1. Federally mandated abstinence-only-until-marriage education jeopardizes the health and lives of young people by denying them information that can prevent unintended pregnancy and infection with sexually transmitted diseases (STDs), including HIV.

Youth need to know how to avoid the potential negative consequences of sexual intercourse. Every young person urgently needs accurate information about contraception and condoms. STDs and unintended pregnancy are extremely common. Consider the following: 

  • One-half of all new HIV infections occur among people ages 25 or less.1
  • One-quarter of all new HIV infections occur among people under age 21.1
  • The human papilloma virus—genital warts—is so common that experts believe three-quarters of all the sexually active people in the world have been infected with it.2
  • In the 1995 National Survey of Family Growth, 28 percent of all women reported having had an unintended birth, and one-fifth of those women reported the birth as unwanted.3

    Researchers show that teenagers who receive contraceptive education in the same year that they choose to become sexually active are about 70 percent more likely to use contraceptive methods (including condoms) and more than twice as likely to use oral contraceptives education. That is why the National Institutes of Health recommends that, although sexual abstinence is a desirable objective, programs must include instruction in safer sex behavior, including condom use.3

2. Proponents of abstinence-only-until-marriage education assume that, if young people do not learn about contraception, they will not have sexual intercourse.

Throughout human history, people have had sexual intercourse. Often, people had to rely on contraceptive methods that were not very effective in preventing unwanted pregnancy because highly effective methods were not available. Today, highly effective methods are available to help people avoid unintended pregnancy, if they know about these methods and have access to them.

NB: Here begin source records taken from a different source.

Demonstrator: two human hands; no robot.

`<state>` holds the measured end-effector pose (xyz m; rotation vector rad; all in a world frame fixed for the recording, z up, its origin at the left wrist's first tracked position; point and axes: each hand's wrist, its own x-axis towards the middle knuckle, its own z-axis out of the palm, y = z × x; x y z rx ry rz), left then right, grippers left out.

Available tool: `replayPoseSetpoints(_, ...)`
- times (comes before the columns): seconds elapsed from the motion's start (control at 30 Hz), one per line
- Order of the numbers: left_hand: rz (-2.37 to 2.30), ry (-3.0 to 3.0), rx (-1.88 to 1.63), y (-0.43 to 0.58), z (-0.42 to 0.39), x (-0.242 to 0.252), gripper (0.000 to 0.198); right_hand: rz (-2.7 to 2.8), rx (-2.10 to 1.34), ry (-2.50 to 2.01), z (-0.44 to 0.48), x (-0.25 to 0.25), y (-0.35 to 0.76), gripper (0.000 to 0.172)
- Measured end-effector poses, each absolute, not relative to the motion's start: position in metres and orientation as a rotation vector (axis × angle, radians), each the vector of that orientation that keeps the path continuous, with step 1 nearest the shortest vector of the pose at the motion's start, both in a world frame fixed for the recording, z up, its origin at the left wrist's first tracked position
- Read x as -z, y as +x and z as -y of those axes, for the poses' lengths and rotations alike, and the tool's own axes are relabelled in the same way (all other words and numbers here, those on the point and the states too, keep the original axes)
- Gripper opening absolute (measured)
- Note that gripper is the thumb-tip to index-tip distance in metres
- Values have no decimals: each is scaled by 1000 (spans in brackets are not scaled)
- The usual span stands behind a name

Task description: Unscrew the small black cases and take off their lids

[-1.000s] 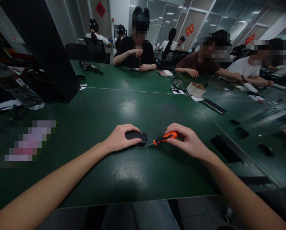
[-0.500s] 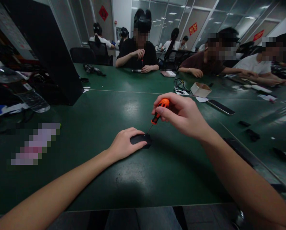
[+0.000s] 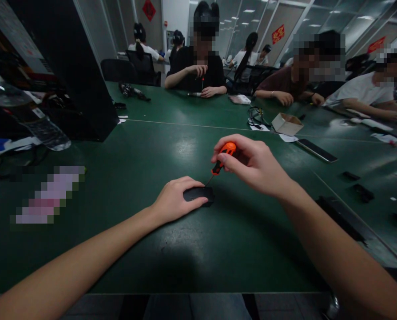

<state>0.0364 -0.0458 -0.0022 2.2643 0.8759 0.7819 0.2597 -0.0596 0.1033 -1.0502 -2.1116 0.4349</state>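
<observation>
The right fingers [image 3: 236, 165] were closed around the orange-and-black screwdriver [image 3: 217, 167], its shaft slanting down-left from them toward the black object [image 3: 198, 193]. The left fingers [image 3: 196, 204] clamped that object's sides, its long axis running left-to-right between them, on the tabletop [image 3: 141, 155].

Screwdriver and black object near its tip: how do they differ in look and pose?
Look: the screwdriver has an orange-and-black handle and thin shaft; the black object is dark and blocky.
Pose: the screwdriver slants tip-down; the black object lies on the green table.
Hold: the right hand grips the screwdriver; the left hand clasps the black object.
Shared: both show black.
</observation>
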Motion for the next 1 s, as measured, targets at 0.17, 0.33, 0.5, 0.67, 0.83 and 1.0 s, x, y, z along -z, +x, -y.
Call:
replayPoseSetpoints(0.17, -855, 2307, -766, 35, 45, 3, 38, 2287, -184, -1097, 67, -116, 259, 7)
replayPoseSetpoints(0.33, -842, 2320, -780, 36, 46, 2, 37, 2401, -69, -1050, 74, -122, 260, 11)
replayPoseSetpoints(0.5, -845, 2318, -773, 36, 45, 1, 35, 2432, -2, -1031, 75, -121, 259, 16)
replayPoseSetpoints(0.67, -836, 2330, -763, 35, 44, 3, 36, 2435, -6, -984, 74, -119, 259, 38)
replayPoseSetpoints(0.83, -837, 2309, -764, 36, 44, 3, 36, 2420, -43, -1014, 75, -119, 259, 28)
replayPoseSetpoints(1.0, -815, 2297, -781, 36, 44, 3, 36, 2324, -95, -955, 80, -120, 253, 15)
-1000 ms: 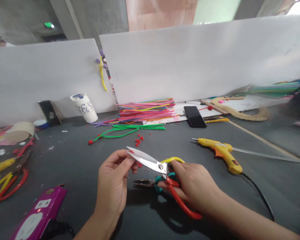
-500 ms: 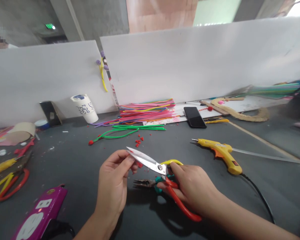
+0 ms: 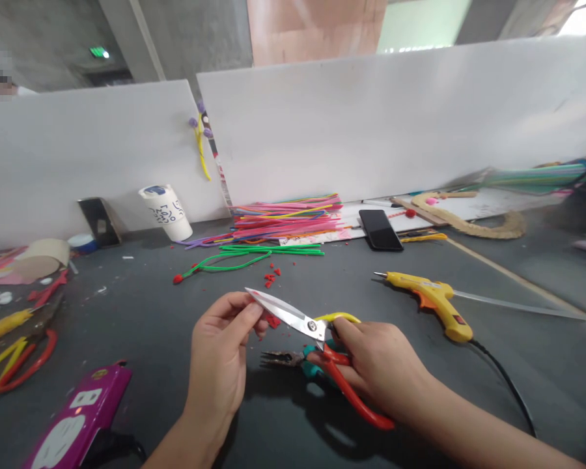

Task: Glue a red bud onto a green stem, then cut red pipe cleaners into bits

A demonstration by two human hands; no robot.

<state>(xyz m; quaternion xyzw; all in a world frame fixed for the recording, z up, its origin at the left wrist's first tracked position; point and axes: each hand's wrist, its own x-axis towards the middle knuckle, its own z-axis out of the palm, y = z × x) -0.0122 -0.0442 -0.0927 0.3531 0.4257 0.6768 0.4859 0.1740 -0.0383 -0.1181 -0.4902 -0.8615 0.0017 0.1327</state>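
Observation:
In my right hand is a pair of scissors with one yellow and one red handle. Their blades point up and left, and the tip lies at the fingers of my left hand. The left thumb and forefinger are pinched together; a speck of red shows at the blade tip there, but what they hold is mostly hidden. Beneath the scissors, pliers with teal handles lie on the table. Small red scraps are scattered just beyond the blades. Green pipe cleaners with red ends lie farther back.
At right rests a yellow glue gun with its cord. A purple power strip and more scissors are at left. Along the white partition stand a white cup, a pile of pipe cleaners and a phone.
Almost nothing differs. The scissors' tip has shifted very slightly left at my left fingers, and the blades look a little more closed.

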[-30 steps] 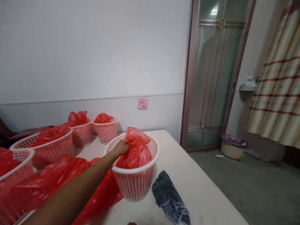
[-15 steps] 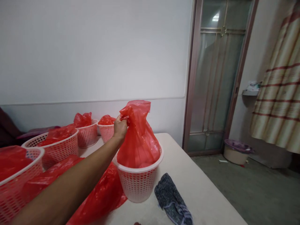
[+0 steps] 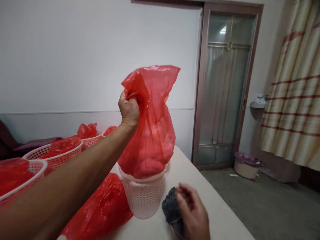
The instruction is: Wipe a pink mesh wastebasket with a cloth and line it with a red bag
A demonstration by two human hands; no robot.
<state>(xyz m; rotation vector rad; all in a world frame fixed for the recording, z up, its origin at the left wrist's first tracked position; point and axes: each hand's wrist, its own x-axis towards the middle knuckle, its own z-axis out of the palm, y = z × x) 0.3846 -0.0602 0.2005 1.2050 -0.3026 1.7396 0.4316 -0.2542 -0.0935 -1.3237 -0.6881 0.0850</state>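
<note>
My left hand (image 3: 129, 108) is closed round the gathered neck of a red plastic bag (image 3: 155, 133), holding it up. Something bulky and rounded fills the bag's lower part; I cannot make out what. Its bottom is at the mouth of a white perforated plastic basket (image 3: 143, 196) on the table. Low on the right, my right hand (image 3: 191, 211) has loosely curled fingers with a gap to the thumb, and nothing shows between them. It partly covers a dark grey knitted piece (image 3: 170, 206), like a sock, lying beside the basket.
More red plastic (image 3: 105, 206) lies left of the basket. Several baskets with red bags, such as one basket (image 3: 57, 153), stand along the left. The white table's right edge (image 3: 220, 196) faces a floor with a tub (image 3: 246, 166). A glass door (image 3: 225, 90) stands behind.
My left hand has raised the red bag, lifting much of it out of the basket. My right hand has come into view over the grey knitted piece. The view has shifted slightly.
</note>
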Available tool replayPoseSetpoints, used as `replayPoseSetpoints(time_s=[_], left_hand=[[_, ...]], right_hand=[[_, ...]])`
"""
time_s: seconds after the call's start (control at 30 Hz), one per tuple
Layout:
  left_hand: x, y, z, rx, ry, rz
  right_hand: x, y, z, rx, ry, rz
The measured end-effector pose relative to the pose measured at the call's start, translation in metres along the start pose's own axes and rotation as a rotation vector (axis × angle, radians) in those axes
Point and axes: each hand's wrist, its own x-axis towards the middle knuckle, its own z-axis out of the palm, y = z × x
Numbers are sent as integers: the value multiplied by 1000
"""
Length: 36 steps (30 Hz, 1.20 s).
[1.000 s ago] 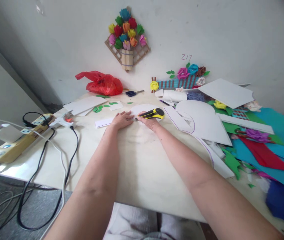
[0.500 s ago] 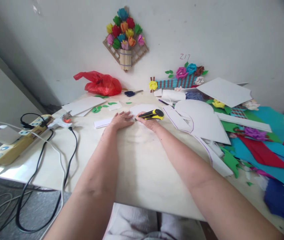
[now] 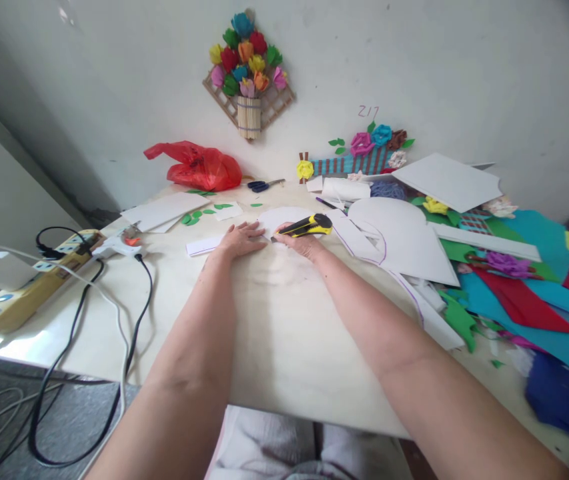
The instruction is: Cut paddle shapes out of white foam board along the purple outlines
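My right hand (image 3: 300, 245) is closed around a yellow and black utility knife (image 3: 305, 227), its blade end pointing left and down toward the tabletop. Under and beyond both hands lies a white sheet with a rounded far edge (image 3: 284, 215); its near part is hidden by the fingers. My left hand (image 3: 242, 241) rests flat with fingers stretched out, just left of the knife tip and over the sheet's left edge. A narrow white strip (image 3: 203, 246) lies to the left of that hand.
White cut boards (image 3: 399, 233) with purple lines and coloured crepe paper (image 3: 519, 300) pile up on the right. At the back are scissors (image 3: 264, 185) and a red plastic bag (image 3: 204, 167). A power strip (image 3: 29, 287) and a glue gun (image 3: 121, 244) with cables sit left.
The knife's handle has tipped slightly up and to the right in my right hand. My left hand stays in place; the whole view has shifted a little.
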Motion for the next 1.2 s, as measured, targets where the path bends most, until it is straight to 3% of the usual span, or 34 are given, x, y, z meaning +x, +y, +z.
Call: replayPoseSetpoints(time_s=[0.5, 1.2], left_hand=[[2, -3, 2, -3, 6, 7], [-1, 1, -1, 12, 5, -3]], right_hand=[[-3, 7, -11, 104, 1, 40], [3, 3, 1, 54, -34, -17]])
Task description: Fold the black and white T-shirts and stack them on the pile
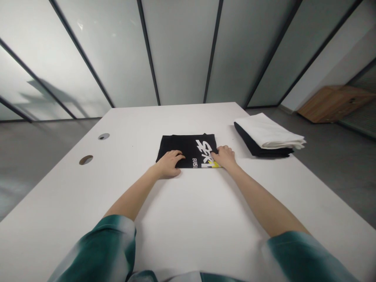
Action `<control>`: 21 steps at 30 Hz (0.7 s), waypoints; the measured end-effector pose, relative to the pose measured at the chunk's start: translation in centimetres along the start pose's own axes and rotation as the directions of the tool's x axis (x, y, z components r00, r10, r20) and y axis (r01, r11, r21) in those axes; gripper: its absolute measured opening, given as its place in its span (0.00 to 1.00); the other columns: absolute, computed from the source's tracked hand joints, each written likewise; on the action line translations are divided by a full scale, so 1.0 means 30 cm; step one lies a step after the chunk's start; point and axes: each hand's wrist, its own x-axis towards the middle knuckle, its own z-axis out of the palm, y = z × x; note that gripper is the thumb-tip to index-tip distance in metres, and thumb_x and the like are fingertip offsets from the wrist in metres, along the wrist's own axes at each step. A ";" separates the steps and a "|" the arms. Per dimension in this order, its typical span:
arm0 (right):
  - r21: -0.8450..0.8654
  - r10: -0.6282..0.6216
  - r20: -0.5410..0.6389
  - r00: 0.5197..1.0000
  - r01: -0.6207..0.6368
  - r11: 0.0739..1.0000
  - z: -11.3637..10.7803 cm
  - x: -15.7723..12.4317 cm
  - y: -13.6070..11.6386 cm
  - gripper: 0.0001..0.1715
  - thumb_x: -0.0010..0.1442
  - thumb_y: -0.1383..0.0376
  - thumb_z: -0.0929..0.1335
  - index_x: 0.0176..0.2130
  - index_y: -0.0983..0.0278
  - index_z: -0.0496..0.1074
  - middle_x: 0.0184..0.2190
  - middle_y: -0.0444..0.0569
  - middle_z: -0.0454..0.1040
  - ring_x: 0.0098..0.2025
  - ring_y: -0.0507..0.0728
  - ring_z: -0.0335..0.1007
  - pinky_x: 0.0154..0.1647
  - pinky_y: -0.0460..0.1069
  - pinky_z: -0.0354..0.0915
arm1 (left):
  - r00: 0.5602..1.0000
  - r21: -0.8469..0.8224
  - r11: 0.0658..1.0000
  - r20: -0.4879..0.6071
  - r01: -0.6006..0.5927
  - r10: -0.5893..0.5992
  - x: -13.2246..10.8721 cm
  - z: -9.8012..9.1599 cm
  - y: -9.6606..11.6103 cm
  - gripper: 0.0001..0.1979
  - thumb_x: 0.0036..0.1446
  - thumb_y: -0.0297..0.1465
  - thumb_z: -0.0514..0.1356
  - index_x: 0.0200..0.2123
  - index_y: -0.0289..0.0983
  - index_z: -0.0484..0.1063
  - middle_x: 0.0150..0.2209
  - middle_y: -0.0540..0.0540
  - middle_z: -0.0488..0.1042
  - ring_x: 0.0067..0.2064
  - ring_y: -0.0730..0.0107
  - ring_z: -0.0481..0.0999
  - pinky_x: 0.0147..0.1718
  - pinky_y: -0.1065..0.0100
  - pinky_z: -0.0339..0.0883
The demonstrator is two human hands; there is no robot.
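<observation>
A folded black T-shirt (188, 147) with white lettering and a small yellow patch lies flat on the white table (194, 211). My left hand (169, 162) is at its near left corner, fingers bent over the top of the cloth and thumb by the near edge. At the near right corner, my right hand (225, 156) has its thumb on the print and its other fingers along the right side. Both hands look closed on the fabric, though what lies under the fingers is hidden.
To the right, a folded white cloth (273, 131) lies on top of folded black cloth (252, 147) near the table's right edge. Two round holes (86, 159) pierce the tabletop at left. Frosted glass panels (180, 51) stand behind; a wooden cabinet (331, 103) is at far right.
</observation>
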 end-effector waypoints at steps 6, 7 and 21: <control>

The fact that some U.S. teens report oral and/or anal intercourse while considering themselves 'virgins' underscores the fact that lacking information does not prevent young people from having sexual intercourse. It may, however, prevent them from making healthy choices about sexuality.

However, abstinence-only-until-marriage education goes further. It discourages young people from using contraception. It encourages young people to believe that condoms and modern methods of contraception—such as birth control pills, injectable contraception, implants, and the intra-uterine device (IUD)—are far less effective than they, in fact, are. Many abstinence-only-until-marriage programs discuss modern methods of contraception only in terms of failure rates (often exaggerated) and censor information about their correct use and effectiveness. Thus, many of these programs keep young people in ignorance of the very facts that would encourage them to protect themselves when they eventually become sexually active.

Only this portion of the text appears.